A poll putting the Liberals ahead of the NDP by 13 points is heating up efforts to get the vote out for Wednesday’s provincial byelection in Nanaimo.
“This is going to certainly animate the B.C. Liberals in Nanaimo and what they have by way of a turnout machine there,” said David Black, Royal Roads University associate professor in the school of communication and culture.
He expects that the poll will also, “move the NDP to engage their turnout machinery with great energy. “I think they will put everything they have into making sure that the final vote does not look like this poll.”

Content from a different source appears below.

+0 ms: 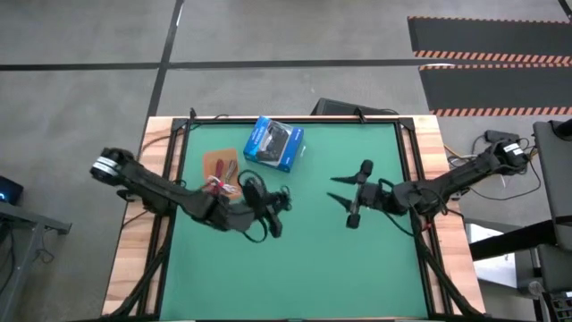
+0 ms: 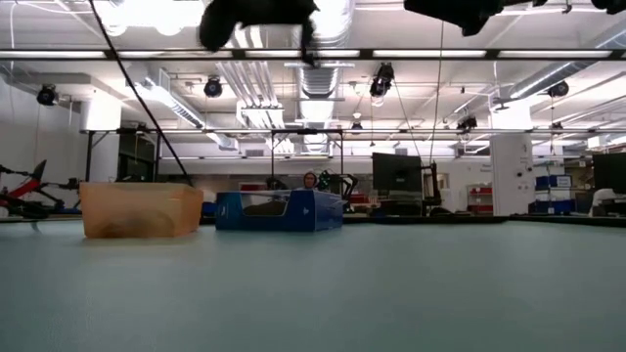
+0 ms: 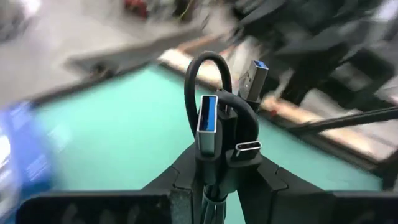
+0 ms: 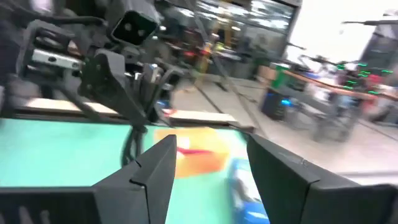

Nanaimo has a long history of NDP representation, most recently through Leonard Krog, who gave up his seat to serve as the city’s new mayor, triggering the byelection.
The NDP is known for its efficiency at getting its members to the polls and has proved “time and time again that they can do that,” Black said.
A Mainstreet Research poll released Monday surveyed people who identified themselves as decided and leaning voters. They were asked which party they support. The results:
• Liberals 44.7 per cent
• NDP 32.2 per cent
• Greens 13.7 per cent
• B.C. Conservatives 7 per cent
Liberals also led when the question was about candidate support.
Local businessman Tony Harris, who has deep family roots in Nanaimo, came in with 43.5 per cent, followed by the NDP’s Sheila Malcolmson, former MP, at 35 per cent.
A total of 753 Nanaimo voters were surveyed Jan. 23 and 24. The margin of error is plus or minus 3.54 per cent and is accurate 19 times out of 20, Mainstreet said.
This is Mainstreet’s second Nanaimo poll. The first, released in November, showed the NDP ahead of the Liberals by eight points.
When it came to candidates, the earlier poll put Malcolmson virtually even with Tony Harris.
Wednesday’s vote matters more than most byelections because of the closeness of the numbers at the legislature.
The NDP and Green parties have co-operated to hold a total of 44 seats, counting Krog’s. The Liberals have 42.
If Malcolmson wins, that NDP-Green partnership will survive by a thin margin, holding numbers as they are.
If Harris wins, there will be a 43-43 tie, with Speaker Darryl Plecas breaking tie votes.
Turnout is important, Quito Maggi, president and CEO of Mainstreet, said in a statement.
“Turnout is usually a function of voter motivation and party organization and that should be reflected in the final vote,” Maggi said.
“The B.C. NDP are literally fighting for the government’s life in Nanaimo so it would not be a surprise if the final numbers will be tighter than our findings.”
Numbers released so far from Elections B.C. show high turnout for advance voting.
The six-day Nanaimo advance vote pulled in 20.5 per cent of registered voters; 17.9 per cent of registered voters cast ballots in advance of the election in 2017.
A total of 9,322 voters cast their ballots in the advance vote, which closed Sunday. There are 45,359 registered voters in the riding.
In the run up to the 2017 election, 7,948 voters of 44,184 registered voters took part in advance voting.